PENGARUH TINGKAT PENDIDIKAN DAN SKALA USAHA TERHADAP PEMAHAMAN PELAKU UMKM DALAM MENERAPKAN STANDAR AKUNTANSI KEUANGAN (SAK) EMKM (Studi Kasus Pada UMKM di Kecamatan Lembah Melintang Kabupaten Pasaman Barat)
Kata Kunci:
Tingkat Pendidikan, Skala Usaha, Pemahaman UMKM, SAK EMKMAbstrak
Penelitian ini bertujuan untuk mengetahui pengaruh tingkat pendidikan dan skala usaha terhadap pemahaman pelaku UMKM dalam menerapkan SAK EMKM. Penelitian ini dilatarbelakangi oleh pelaku UMKM yang masih enggan dalam membuat laporan keuangan bahkan ada yang mencampuarkan uang pribadi dengan uang hasil usahanya, kemudian adanya anggapan bahwa laporan keuangan hanya dilakukan oleh usaha yang berskala besar seperti perusahaan.
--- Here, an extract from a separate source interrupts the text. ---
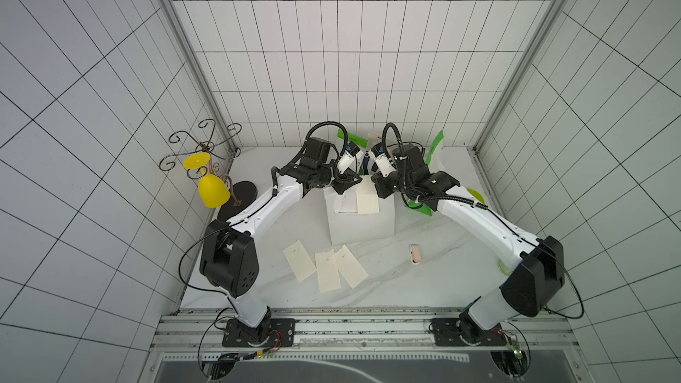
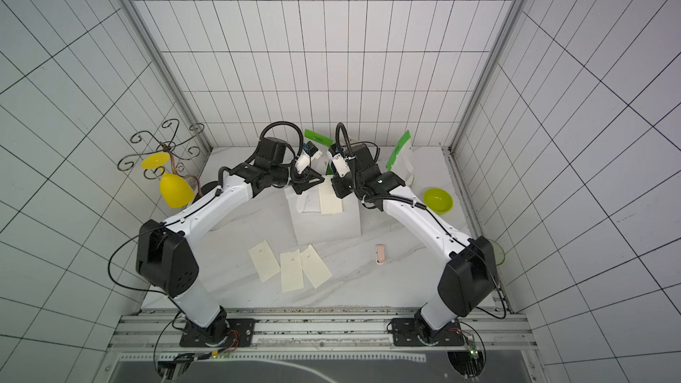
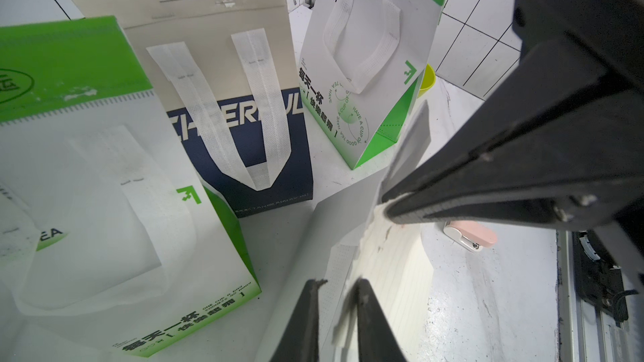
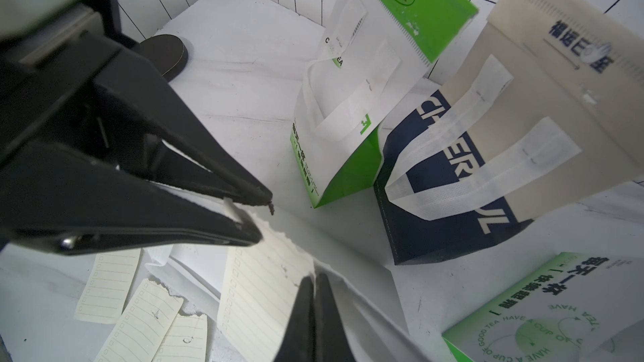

Sedangkan pada dasarnya laporan keuangan sangat penting dilkaukan oleh setiap pelaku usaha untuk menilai kinerja usahanya. Penelitian ini menggunakan pendekatan kuantitatif dengan teknik analisis linear berganda. Data yang digunakan ialah data primer yang diperoleh dari kuesioner. Populasi dalam penelitian ini ialah pelaku UMKM di Kecamatan Lembah Melintang Kabupaten Pasaman Barat, teknik pengambilan sampel menggunakan rumus Slovin dan diperoleh sampel sebanyak 97 UMKM. Hasil penelitian menyatakan bahwa variabel tingkat pendidikan tidak berpengaruh terhadap pemahaman pelaku UMKM dalam menerapkan SAK EMKM, variabel skala usaha berpengaruh positif terhadap pemahaman pelaku UMKM dalam menerapakan SAK EMKM. Kemudian variabel tingkat pendidikan dan skala usaha secara simultan berpengaruh positif terhadap pemaham pelaku UMKM dalam menerapkan SAK EMKM. Penelitian ini diharapkan pelaku UMKM kecamatan Lembah Melintang untuk meningkatkan keinginan untuk belajar dan memahami peyusunan laporan keuangan usahanya sesuai dengan standar akuntansi yaitu SAK EMKM.